- [Your task]: Pull every line that includes the word "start" out of the data below and copy it.

- [Material for this task]:
################
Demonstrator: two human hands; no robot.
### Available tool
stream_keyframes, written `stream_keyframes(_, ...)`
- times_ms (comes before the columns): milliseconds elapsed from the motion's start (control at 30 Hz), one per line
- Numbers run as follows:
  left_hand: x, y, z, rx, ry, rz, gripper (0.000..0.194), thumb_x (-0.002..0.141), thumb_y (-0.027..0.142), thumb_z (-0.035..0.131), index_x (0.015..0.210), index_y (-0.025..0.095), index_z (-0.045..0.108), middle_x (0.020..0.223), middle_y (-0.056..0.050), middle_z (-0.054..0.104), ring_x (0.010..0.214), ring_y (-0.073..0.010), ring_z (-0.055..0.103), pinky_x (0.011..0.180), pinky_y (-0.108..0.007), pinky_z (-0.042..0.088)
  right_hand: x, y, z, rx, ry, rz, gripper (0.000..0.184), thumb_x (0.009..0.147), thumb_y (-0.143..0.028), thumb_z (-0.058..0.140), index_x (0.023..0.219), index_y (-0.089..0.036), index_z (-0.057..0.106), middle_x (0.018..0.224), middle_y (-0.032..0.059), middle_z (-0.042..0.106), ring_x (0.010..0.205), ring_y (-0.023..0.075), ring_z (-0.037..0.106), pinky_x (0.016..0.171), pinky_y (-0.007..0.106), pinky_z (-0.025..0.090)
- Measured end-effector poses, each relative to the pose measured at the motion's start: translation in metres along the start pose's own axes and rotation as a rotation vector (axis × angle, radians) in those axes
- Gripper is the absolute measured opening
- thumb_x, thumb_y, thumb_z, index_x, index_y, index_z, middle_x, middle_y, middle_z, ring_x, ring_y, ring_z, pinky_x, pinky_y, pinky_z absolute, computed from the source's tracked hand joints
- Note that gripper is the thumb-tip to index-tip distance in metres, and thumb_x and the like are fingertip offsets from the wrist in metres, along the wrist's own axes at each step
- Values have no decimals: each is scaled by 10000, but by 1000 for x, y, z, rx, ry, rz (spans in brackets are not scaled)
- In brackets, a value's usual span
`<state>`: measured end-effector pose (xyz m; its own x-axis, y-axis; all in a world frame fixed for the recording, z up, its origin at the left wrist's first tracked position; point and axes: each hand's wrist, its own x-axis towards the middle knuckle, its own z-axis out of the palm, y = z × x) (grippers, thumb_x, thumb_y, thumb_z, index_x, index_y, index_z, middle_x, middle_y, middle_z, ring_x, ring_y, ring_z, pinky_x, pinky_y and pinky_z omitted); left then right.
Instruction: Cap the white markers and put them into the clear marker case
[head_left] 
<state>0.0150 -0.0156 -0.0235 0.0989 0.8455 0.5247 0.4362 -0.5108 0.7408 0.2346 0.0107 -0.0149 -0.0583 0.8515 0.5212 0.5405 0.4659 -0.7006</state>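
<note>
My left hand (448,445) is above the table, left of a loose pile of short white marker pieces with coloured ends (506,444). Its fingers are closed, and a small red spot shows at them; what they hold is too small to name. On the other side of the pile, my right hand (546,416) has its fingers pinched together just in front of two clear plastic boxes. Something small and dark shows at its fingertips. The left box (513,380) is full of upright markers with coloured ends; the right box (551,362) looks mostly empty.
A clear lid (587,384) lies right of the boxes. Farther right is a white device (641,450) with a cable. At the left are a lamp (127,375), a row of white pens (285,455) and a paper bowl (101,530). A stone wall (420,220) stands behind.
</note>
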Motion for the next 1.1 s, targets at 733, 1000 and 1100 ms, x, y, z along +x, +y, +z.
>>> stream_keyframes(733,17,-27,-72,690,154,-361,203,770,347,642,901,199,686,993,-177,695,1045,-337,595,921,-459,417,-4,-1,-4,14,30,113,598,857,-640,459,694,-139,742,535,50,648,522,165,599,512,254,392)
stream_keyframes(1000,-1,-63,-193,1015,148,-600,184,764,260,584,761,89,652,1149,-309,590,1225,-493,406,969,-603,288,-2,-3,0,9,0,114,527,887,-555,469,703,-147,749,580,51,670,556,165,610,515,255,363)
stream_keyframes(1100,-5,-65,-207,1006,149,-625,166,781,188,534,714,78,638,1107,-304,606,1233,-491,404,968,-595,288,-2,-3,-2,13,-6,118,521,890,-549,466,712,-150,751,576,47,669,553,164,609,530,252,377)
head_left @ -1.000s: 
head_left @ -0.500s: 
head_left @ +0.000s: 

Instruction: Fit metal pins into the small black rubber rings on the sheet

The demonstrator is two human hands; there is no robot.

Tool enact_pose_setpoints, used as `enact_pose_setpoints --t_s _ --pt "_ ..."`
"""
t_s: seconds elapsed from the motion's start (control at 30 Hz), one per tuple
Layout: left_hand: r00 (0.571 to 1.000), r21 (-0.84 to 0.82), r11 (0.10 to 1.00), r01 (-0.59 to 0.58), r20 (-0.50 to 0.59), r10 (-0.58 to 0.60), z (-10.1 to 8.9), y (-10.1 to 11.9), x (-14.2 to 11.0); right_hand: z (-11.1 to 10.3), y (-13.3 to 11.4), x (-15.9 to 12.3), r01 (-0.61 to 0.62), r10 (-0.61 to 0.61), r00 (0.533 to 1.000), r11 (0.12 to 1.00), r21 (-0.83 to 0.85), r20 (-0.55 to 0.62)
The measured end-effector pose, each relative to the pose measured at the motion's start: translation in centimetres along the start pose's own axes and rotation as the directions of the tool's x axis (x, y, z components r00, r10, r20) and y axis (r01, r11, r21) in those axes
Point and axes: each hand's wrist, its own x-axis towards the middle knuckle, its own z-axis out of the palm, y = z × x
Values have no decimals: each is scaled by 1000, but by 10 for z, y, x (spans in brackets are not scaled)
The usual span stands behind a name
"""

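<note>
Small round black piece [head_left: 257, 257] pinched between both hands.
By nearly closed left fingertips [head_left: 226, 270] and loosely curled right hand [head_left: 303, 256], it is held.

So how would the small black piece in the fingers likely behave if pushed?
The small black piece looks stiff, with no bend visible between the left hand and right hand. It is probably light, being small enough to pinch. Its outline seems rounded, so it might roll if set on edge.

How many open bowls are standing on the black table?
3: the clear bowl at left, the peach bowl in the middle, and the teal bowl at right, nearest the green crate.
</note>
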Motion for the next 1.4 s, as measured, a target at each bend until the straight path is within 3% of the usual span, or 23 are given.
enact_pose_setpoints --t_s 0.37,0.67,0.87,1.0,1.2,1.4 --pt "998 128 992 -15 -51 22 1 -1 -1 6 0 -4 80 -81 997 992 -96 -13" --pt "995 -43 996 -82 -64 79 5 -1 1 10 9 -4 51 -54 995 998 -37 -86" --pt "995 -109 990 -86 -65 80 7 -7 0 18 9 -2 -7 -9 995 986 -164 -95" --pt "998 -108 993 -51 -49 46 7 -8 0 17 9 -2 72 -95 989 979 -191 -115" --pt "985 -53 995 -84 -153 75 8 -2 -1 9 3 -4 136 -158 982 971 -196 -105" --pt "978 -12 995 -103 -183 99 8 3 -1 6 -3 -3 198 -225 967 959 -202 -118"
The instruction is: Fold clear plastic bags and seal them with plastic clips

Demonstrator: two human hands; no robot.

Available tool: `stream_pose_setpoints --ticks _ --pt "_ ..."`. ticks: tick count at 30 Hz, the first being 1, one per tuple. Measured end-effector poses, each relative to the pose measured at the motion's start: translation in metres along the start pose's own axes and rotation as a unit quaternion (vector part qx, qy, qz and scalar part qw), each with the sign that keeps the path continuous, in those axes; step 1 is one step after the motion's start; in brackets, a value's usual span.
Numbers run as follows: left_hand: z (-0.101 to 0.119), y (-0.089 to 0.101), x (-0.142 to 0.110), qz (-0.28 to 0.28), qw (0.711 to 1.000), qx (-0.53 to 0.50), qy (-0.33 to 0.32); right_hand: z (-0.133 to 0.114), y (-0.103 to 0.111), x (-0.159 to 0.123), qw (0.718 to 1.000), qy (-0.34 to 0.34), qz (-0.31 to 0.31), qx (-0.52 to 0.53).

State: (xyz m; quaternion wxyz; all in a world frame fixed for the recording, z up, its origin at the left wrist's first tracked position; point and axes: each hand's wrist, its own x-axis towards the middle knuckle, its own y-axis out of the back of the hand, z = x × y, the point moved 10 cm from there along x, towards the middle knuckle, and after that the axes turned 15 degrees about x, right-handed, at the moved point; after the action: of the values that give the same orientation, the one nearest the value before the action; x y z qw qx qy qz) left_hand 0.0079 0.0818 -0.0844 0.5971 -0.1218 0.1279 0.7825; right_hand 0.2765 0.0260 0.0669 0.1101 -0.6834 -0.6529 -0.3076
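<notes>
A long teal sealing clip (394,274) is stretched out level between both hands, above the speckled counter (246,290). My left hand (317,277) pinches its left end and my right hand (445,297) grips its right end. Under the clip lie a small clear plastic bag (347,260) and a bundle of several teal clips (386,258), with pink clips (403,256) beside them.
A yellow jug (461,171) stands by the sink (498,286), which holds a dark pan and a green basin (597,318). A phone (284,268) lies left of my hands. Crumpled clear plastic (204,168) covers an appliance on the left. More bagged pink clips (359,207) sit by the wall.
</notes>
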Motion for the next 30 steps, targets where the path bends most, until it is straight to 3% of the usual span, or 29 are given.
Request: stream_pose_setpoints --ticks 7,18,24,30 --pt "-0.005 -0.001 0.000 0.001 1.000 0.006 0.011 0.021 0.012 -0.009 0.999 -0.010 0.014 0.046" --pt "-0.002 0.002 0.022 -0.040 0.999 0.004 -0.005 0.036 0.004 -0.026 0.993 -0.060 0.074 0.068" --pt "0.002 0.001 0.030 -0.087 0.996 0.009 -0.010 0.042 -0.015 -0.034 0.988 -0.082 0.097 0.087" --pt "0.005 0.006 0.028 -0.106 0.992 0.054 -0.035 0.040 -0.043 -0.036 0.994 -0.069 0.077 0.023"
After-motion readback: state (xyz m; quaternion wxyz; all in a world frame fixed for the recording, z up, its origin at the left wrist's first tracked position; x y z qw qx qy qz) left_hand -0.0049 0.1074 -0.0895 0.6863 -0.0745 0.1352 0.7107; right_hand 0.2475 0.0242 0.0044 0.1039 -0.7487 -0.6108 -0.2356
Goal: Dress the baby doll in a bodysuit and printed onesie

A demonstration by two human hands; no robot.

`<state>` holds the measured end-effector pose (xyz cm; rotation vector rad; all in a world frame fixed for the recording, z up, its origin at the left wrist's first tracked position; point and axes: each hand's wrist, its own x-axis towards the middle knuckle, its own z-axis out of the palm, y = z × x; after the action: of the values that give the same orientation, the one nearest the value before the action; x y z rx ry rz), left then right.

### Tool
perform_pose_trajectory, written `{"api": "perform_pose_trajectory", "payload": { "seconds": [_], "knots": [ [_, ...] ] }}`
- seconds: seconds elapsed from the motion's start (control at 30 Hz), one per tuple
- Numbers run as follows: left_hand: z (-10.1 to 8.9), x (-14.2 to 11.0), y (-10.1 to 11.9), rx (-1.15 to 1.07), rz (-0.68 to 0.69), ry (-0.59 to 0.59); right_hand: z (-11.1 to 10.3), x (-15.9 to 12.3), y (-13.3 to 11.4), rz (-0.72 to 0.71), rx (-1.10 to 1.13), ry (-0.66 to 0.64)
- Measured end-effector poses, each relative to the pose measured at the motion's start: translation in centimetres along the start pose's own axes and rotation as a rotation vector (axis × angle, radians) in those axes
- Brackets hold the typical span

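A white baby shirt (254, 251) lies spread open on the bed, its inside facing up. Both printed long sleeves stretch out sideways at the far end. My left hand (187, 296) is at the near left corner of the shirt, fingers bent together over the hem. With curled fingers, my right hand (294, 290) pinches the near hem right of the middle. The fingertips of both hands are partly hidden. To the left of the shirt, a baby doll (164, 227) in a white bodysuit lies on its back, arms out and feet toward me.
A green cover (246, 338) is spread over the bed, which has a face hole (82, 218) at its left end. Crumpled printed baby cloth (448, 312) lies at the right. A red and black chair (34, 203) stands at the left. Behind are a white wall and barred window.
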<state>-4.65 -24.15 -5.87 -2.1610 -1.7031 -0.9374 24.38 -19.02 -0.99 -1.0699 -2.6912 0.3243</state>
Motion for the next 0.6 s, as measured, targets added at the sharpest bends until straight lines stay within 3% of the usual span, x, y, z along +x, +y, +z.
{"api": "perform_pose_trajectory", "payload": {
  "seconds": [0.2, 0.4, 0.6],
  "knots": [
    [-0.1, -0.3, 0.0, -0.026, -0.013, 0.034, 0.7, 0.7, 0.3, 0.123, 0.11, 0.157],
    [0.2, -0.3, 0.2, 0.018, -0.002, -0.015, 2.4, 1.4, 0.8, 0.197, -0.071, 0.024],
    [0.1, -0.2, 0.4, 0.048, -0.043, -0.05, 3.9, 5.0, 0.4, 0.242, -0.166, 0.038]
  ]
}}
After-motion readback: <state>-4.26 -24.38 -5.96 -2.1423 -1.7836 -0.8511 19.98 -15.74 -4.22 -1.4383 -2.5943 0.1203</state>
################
- [Completed task]:
- times_ms (comes before the columns): milliseconds elapsed from the motion's start (control at 30 Hz), one per line
- Measured end-effector poses, each relative to the pose measured at the motion's start: translation in metres along the start pose's own axes and rotation as a rotation vector (axis × angle, radians) in those axes
t_s: seconds elapsed from the motion's start (control at 30 Hz), one per tuple
The measured end-effector pose, each relative to the pose measured at the motion's start: translation in centimetres along the start pose's own axes and rotation as the directions of the tool's x axis (x, y, z components r00, r10, r20) and y axis (r01, r11, r21) in those axes
Available tool: `stream_pose_setpoints --ticks _ --pt "_ ..."`. ticks: tick count at 30 Hz, the first being 1, one per tuple. Measured end-effector poses, each relative to the pose measured at the motion's start: translation in metres along the start pose's own axes and rotation as a unit quaternion (vector part qx, qy, qz and scalar part qw), each with the sign that keeps the path continuous, in those axes; step 1 is one step after the motion's start; in brackets, a value's usual span.
- seconds: seconds elapsed from the motion's start (control at 30 Hz), one per tuple
- Measured end-effector poses, each relative to the pose measured at the motion's start: translation in centimetres along the start pose's own axes and rotation as a rotation vector (axis × angle, radians) in those axes

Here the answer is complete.